NetOwl’s state-of-the-art AI-based Entity Extraction offers the following key capabilities to best address the redaction challenge:

  1. Broad semantic ontology. With over 100 types of entities out of the box, NetOwl offers a broad semantic ontology that goes beyond that of standard named entity extraction and covers the diversity of PII. Individual organizations can determine what set or combination of data types constitute PII and leverage the appropriate NetOwl output accordingly.
  2. Coreference resolution. NetOwl is not only able to identify full names and variants (often called ‘aliases’), but also resolve variants to full names through coreference resolution. Corerefence resolution allows for data masking that preserves readability. For instance, if coreference resolution determines that “John Campbell”, “John”, “J. Campbell”, and “Campbell” all refer to the same person, all 4 variants can be replaced with the same label (e.g., PERSON1).
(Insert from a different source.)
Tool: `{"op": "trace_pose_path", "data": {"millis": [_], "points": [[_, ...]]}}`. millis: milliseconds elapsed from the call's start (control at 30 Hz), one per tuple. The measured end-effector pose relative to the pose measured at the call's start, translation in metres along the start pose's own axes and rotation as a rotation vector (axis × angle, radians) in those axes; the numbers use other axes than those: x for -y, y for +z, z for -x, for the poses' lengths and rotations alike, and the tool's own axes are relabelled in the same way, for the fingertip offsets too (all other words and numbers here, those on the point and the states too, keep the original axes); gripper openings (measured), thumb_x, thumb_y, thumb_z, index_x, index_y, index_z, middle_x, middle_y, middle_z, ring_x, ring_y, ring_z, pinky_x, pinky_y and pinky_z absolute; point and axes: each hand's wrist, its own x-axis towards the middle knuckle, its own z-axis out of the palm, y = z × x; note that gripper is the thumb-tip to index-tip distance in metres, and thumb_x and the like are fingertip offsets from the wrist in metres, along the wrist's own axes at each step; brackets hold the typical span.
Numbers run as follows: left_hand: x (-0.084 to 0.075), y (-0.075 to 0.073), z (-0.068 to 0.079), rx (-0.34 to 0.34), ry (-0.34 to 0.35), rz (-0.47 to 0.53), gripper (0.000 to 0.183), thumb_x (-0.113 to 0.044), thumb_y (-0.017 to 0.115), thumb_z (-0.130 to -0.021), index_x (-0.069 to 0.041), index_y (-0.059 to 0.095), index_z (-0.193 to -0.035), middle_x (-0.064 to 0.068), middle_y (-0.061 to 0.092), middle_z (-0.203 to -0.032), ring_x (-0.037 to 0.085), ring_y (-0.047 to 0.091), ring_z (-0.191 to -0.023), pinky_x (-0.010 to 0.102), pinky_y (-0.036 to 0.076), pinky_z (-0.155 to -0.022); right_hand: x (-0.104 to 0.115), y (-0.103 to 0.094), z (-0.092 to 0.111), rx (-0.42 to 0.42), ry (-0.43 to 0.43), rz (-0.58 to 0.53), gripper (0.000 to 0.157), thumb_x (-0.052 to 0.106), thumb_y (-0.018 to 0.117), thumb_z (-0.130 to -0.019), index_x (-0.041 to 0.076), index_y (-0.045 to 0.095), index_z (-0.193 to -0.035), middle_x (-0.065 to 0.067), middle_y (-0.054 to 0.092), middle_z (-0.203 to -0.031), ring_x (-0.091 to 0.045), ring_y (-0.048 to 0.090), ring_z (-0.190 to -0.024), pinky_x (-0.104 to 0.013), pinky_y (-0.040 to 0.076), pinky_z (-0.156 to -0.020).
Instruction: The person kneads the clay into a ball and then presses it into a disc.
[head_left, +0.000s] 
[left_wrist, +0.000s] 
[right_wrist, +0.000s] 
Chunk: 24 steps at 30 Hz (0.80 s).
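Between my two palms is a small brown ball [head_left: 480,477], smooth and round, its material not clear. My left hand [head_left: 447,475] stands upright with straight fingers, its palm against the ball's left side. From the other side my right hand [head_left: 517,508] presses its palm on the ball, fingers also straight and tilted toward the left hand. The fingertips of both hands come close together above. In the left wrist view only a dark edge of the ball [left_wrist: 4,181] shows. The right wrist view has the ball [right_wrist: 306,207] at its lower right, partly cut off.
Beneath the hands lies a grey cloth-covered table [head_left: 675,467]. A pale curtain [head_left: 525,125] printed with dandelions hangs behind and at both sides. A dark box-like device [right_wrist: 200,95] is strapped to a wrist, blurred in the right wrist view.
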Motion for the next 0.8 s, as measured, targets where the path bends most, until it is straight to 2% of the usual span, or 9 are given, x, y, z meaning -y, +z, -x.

  3. Robustness. Text data is often imperfect, especially if it consists of casual language like email or unedited text like quick call center notes. It may contain misspellings, inconsistent punctuation or capitalization, partial or ungrammatical sentences, etc. NetOwl has been trained extensively to be robust on a wide range of data sources, from well edited text (e.g., newspaper grade) to social media.
  4. Confidence scores. Depending on how sensitive the data is, a human in the loop may be required for the redaction process. NetOwl’s Entity Extraction outputs confidence scores so that a human reviewer can prioritize the decisions that the system was less confident about.
  5. Native document formats. NetOwl integrates document converters to handle hundreds of native document formats including popular proprietary formats like MS Word, and text-based PDF files.
  6. High throughput. NetOwl is engineered specifically for high-volume processing of multiple different data sources, which is critical in applications where time is of essence like e-Discovery.
  7. Easy integration. NetOwl integrates easily with databases, document and content management systems, portals, and other sources of electronic content. Its REST API supports easy integration into existing document processing workflows.
  8. On premise and in the cloud. For maximum flexibility, NetOwl’s Entity Extraction can be deployed both on premise or in the cloud for horizontal scalability, offering rapid processing of massive amounts of data.

To summarize, NetOwl’s broad entity ontology coupled with its coreference resolution, confidence scores, scalability, and robustness make it a state-of-the-art solution to the redaction challenge, thus safeguarding information privacy.